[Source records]
*** Block opens ***

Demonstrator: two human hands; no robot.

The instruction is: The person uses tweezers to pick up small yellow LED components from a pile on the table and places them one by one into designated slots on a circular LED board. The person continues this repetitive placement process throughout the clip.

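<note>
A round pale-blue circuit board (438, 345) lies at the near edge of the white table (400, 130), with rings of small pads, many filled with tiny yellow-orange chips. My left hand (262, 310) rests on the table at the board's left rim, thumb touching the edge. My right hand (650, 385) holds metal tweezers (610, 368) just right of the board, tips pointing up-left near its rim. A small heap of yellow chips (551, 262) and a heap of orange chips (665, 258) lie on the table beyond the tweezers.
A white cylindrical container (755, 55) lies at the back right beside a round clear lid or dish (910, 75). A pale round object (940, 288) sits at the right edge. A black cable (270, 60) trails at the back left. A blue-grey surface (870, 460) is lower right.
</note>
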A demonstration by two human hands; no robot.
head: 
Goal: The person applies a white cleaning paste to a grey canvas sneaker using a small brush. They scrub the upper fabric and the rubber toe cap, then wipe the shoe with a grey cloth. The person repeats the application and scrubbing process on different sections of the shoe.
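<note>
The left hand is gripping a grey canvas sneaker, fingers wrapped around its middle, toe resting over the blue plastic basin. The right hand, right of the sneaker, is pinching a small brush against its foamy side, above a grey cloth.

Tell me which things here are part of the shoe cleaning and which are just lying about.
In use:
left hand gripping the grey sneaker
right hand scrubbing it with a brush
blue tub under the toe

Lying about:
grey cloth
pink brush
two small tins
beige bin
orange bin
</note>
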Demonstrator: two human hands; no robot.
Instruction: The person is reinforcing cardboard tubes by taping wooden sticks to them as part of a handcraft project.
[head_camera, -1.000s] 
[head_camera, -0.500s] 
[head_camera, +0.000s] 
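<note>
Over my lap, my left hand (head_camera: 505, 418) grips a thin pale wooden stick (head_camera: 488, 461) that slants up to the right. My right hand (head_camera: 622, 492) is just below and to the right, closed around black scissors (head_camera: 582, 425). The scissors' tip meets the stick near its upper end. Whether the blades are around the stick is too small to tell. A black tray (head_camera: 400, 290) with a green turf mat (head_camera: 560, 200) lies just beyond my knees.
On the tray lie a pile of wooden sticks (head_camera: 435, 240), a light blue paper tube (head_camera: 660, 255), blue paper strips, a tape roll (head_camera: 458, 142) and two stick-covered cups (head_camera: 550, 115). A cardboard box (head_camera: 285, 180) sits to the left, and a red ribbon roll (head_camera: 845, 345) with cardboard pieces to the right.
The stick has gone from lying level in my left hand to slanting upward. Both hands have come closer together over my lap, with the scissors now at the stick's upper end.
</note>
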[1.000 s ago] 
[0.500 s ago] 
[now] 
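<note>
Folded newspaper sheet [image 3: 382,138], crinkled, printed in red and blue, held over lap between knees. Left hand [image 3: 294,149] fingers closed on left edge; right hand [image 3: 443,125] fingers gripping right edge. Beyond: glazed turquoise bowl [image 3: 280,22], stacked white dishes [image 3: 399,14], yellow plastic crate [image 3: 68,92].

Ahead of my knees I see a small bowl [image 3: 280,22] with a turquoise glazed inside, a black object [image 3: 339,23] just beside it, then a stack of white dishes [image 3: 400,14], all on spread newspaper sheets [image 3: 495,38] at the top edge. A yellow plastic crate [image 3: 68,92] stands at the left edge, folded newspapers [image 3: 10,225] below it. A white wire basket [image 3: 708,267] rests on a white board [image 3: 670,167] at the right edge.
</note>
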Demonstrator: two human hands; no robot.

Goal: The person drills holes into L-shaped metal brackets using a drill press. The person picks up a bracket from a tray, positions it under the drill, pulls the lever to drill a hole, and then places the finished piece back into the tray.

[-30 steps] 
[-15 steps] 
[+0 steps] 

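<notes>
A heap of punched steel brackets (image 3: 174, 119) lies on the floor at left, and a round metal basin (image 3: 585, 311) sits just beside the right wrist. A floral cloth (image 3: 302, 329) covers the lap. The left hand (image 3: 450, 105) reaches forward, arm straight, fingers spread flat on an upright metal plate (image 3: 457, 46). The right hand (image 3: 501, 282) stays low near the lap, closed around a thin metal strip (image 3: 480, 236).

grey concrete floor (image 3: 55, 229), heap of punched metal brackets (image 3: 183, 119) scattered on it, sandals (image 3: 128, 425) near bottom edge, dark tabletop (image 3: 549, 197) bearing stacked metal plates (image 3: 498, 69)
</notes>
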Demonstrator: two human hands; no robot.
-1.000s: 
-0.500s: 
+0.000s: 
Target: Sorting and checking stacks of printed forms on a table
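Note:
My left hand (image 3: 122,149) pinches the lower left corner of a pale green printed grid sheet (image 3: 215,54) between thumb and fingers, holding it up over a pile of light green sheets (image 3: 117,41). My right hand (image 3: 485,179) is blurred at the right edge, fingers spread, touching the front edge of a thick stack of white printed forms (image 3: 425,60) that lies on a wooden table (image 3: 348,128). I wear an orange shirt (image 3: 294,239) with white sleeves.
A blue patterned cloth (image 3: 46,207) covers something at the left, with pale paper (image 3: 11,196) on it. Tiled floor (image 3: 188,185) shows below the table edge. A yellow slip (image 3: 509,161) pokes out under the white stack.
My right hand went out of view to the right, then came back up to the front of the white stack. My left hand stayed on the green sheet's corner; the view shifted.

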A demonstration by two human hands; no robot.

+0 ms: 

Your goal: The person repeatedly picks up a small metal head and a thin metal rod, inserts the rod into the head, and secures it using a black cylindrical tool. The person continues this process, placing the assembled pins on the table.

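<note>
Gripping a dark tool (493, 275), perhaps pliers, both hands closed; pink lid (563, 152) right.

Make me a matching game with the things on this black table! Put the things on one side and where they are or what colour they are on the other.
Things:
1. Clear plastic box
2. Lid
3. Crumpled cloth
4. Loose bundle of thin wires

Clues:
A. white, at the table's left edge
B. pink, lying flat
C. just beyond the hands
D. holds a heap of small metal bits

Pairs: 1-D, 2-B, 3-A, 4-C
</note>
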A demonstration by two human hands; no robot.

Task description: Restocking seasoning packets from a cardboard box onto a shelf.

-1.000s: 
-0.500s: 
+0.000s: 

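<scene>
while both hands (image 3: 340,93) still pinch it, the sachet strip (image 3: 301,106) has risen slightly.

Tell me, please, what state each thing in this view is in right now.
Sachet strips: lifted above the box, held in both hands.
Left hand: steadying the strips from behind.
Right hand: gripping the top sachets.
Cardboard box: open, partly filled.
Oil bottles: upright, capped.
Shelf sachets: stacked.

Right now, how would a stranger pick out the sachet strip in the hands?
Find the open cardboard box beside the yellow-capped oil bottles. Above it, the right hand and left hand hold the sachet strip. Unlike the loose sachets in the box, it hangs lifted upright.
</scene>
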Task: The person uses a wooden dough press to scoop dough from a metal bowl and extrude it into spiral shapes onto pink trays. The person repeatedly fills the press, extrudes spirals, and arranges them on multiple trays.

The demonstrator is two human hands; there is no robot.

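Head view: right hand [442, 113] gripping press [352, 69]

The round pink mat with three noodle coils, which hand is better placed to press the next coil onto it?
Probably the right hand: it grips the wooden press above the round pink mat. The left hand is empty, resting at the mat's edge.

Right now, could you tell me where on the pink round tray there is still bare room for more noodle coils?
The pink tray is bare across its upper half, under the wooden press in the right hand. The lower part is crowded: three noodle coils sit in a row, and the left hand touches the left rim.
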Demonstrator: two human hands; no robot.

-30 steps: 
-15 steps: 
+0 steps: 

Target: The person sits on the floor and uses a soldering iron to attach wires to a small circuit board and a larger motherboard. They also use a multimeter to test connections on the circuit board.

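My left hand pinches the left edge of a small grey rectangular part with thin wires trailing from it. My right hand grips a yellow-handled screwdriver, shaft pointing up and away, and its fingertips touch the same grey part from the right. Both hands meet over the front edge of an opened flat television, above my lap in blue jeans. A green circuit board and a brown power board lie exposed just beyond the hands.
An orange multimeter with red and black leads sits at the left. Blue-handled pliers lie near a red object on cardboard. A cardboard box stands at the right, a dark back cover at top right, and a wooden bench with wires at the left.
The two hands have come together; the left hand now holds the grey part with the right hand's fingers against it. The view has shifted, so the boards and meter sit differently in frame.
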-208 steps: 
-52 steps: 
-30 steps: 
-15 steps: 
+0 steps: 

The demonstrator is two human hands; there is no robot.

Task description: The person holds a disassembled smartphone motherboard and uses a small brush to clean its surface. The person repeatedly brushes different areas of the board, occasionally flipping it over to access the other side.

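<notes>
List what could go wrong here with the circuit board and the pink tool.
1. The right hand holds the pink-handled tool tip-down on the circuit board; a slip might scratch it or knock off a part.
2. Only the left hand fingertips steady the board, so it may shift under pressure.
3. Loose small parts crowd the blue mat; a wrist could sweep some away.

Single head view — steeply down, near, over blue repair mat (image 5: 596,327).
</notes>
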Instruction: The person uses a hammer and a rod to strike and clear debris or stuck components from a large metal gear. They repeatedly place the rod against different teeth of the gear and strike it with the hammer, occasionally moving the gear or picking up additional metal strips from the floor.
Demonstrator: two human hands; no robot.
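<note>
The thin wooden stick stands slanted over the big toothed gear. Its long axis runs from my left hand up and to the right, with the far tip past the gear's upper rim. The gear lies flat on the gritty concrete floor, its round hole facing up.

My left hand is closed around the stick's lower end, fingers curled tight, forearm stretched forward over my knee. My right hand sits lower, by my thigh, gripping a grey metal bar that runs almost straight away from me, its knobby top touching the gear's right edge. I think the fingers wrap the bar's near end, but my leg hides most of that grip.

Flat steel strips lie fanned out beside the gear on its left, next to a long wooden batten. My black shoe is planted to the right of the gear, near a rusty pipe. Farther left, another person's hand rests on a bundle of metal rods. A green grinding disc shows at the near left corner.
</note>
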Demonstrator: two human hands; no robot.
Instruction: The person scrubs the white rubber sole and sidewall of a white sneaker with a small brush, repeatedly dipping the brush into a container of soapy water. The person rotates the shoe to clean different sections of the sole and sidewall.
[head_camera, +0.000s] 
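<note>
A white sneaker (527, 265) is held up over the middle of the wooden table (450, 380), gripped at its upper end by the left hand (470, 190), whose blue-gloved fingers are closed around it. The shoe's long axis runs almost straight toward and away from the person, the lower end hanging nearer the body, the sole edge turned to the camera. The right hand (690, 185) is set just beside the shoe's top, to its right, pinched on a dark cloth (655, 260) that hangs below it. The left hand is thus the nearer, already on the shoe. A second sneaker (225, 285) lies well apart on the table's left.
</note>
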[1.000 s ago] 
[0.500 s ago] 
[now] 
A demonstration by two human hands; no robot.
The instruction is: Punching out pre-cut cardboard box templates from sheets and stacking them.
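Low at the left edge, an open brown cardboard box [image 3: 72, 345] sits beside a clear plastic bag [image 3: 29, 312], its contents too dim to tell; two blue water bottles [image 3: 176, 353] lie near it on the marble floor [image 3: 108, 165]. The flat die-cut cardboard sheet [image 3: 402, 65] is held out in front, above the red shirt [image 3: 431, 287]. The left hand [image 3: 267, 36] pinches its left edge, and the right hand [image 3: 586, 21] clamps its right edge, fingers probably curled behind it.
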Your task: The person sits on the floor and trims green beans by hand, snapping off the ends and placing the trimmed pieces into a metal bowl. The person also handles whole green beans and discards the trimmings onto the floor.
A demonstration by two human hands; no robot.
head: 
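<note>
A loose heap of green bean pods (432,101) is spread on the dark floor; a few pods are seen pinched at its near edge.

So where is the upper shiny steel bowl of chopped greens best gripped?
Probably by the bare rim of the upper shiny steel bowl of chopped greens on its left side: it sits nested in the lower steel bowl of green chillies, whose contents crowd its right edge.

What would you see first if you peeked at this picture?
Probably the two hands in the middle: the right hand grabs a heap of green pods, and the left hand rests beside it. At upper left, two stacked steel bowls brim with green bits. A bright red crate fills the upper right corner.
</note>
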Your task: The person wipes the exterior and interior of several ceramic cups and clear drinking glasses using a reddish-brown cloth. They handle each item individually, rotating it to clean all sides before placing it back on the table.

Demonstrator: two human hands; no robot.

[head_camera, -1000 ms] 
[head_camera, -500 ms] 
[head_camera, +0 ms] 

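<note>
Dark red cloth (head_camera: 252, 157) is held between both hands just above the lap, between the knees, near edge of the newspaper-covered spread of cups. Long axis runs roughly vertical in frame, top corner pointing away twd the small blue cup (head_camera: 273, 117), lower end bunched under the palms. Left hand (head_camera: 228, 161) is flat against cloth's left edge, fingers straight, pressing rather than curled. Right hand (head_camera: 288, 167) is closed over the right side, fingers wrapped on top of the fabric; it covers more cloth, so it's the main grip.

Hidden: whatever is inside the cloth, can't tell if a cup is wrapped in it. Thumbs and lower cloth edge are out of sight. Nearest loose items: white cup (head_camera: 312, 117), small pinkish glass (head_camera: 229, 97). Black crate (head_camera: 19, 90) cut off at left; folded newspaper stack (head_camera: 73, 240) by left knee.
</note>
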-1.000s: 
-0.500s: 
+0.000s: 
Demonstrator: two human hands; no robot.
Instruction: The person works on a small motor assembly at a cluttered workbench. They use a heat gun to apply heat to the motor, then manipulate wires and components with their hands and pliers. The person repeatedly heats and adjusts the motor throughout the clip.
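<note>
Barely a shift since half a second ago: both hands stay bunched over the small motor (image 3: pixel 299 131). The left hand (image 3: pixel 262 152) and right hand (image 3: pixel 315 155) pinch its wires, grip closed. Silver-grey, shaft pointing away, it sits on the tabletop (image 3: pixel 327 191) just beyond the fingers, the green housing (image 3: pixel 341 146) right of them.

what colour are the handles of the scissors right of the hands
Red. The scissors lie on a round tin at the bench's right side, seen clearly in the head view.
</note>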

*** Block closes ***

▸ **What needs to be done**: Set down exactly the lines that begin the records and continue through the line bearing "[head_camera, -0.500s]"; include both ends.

▸ **Task response**:
Demonstrator: two human hands; no robot.

The instruction is: The person uses tweezers to pick up small yellow LED components from a pile on the table and places them one by one into designated slots on a circular LED board. The person continues this repetitive placement process throughout the clip.

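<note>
A round pale-blue circuit board (438, 345) lies at the near edge of the white table (400, 130), with rings of small pads, many filled with tiny yellow-orange chips. My left hand (262, 310) rests on the table at the board's left rim, thumb touching the edge. My right hand (650, 385) holds metal tweezers (610, 368) just right of the board, tips pointing up-left near its rim. A small heap of yellow chips (551, 262) and a heap of orange chips (665, 258) lie on the table beyond the tweezers.
A white cylindrical container (755, 55) lies at the back right beside a round clear lid or dish (910, 75). A pale round object (940, 288) sits at the right edge. A black cable (270, 60) trails at the back left. A blue-grey surface (870, 460) is lower right.
</note>
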A demonstration by two human hands; no robot.
head: 
Goal: The person applies a white cleaning paste to a grey canvas sneaker using a small brush. They scrub the upper fabric and the rubber toe cap, then wipe the shoe with a grey cloth. The person repeats the application and scrubbing process on different sections of the shoe.
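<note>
The left hand is gripping a grey canvas sneaker, fingers wrapped around its middle, toe resting over the blue plastic basin. The right hand, right of the sneaker, is pinching a small brush against its foamy side, above a grey cloth.

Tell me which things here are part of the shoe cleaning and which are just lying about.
In use:
left hand gripping the grey sneaker
right hand scrubbing it with a brush
blue tub under the toe

Lying about:
grey cloth
pink brush
two small tins
beige bin
orange bin
</note>
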Demonstrator: two human hands; no robot.
Instruction: The person is reinforcing cardboard tubes by taping wooden sticks to them as part of a handcraft project.
[head_camera, -1.000s] 
[head_camera, -0.500s] 

The exercise has been answered in full.